──────── DATA SEGMENT ────────

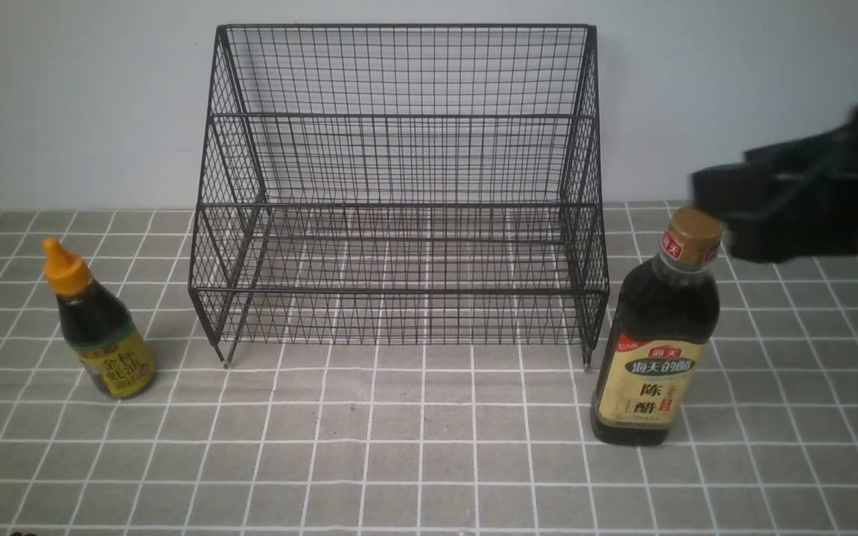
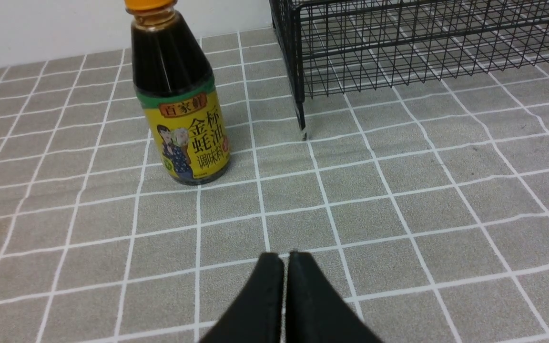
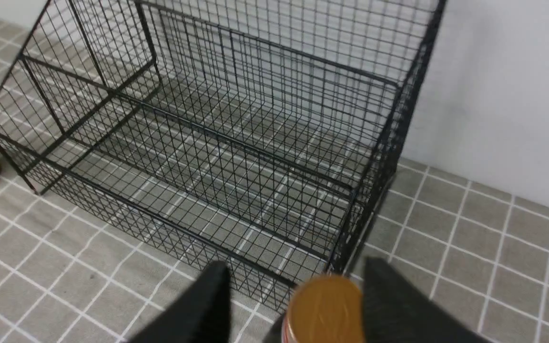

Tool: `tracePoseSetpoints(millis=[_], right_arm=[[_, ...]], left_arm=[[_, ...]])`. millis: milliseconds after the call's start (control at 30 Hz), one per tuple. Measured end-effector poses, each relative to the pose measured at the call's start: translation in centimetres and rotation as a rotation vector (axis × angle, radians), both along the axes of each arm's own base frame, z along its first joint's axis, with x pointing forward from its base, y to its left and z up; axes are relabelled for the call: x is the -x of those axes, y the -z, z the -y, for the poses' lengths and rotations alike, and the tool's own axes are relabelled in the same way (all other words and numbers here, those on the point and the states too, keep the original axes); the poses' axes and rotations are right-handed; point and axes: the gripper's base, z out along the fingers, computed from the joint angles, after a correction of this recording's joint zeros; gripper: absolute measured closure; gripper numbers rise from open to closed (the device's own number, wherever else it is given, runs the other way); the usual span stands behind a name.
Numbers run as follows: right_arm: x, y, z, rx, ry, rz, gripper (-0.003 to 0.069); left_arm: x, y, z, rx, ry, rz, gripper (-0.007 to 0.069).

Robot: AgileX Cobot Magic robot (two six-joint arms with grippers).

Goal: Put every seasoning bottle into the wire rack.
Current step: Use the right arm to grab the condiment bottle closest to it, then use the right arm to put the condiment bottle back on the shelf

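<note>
The black wire rack [image 1: 399, 186] stands against the wall, both tiers empty; it also shows in the left wrist view [image 2: 398, 43] and the right wrist view [image 3: 217, 124]. The tall bottle [image 1: 658, 335], tan cap, beige label, stands by the rack's right front corner. My right gripper [image 1: 719, 212] is open just above and behind its cap; the cap [image 3: 324, 309] sits between the fingers [image 3: 298, 286], nearer one finger. The short bottle [image 1: 97, 324], orange cap, yellow label, stands left of the rack and shows in the left wrist view [image 2: 179, 109]. My left gripper [image 2: 285, 259] is shut, empty, low over the tiles.
Grey tiled cloth [image 1: 429, 447] covers the table, with a plain white wall [image 1: 86, 97] behind. The rack's front left foot [image 2: 303, 131] stands a little to the side of the short bottle. The left arm is out of the front view.
</note>
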Motion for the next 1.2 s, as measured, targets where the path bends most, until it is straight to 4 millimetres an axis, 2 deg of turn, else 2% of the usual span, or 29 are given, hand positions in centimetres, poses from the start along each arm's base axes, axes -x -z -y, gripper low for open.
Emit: tracePoseSetpoints(millis=[133,233,367,433,467,533,567,633,667,733,833,900,933,1033,1067,1200], right_arm=[[-1.6,1.4,-0.6,0.023,0.002,-0.024,0.0079],[-2.4,2.5,-1.0,0.038,0.006,-0.062,0.0032],[-3.4,4.3,-1.4,0.051,0.019,-0.142,0.0026],[-3.6,5.0,-1.5,0.060,0.023,-0.186,0.0042],[-3.6,5.5,-1.5,0.073,0.024,-0.226,0.0087],[-3.6,5.6,-1.5,0.082,0.022,-0.230,0.0128],[-3.7,5.6,-1.5,0.087,0.021,-0.227,0.0171],[-3.8,5.3,-1.4,0.104,0.018,-0.204,0.0323],[-3.7,5.2,-1.3,0.109,0.019,-0.197,0.0347],[-3.4,4.9,-1.2,0.117,0.018,-0.194,0.0340],[-2.9,4.2,-0.9,0.129,0.015,-0.196,0.0340],[-2.3,1.8,-0.6,0.128,0.013,-0.170,0.0340],[-2.2,1.6,-0.6,0.127,0.013,-0.167,0.0340],[-1.8,-1.9,-0.5,0.087,0.013,-0.098,0.0340],[-1.7,-3.6,-0.5,0.061,0.011,-0.056,0.0340],[-1.7,-8.0,-0.7,0.009,-0.015,0.065,0.0340]], left_arm=[[0.0,0.0,0.0,0.000,0.000,0.000,0.0631],[0.0,0.0,0.0,0.000,0.000,0.000,0.0631],[0.0,0.0,0.0,0.000,0.000,0.000,0.0631],[0.0,0.0,0.0,0.000,0.000,0.000,0.0631],[0.0,0.0,0.0,0.000,0.000,0.000,0.0631],[0.0,0.0,0.0,0.000,0.000,0.000,0.0631],[0.0,0.0,0.0,0.000,0.000,0.000,0.0631],[0.0,0.0,0.0,0.000,0.000,0.000,0.0631],[0.0,0.0,0.0,0.000,0.000,0.000,0.0631],[0.0,0.0,0.0,0.000,0.000,0.000,0.0631],[0.0,0.0,0.0,0.000,0.000,0.000,0.0631],[0.0,0.0,0.0,0.000,0.000,0.000,0.0631],[0.0,0.0,0.0,0.000,0.000,0.000,0.0631],[0.0,0.0,0.0,0.000,0.000,0.000,0.0631],[0.0,0.0,0.0,0.000,0.000,0.000,0.0631],[0.0,0.0,0.0,0.000,0.000,0.000,0.0631]])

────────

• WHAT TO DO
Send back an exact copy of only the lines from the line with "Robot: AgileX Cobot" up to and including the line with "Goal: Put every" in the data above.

• ANSWER TO THIS EXERCISE
Robot: AgileX Cobot Magic robot (two six-joint arms with grippers).

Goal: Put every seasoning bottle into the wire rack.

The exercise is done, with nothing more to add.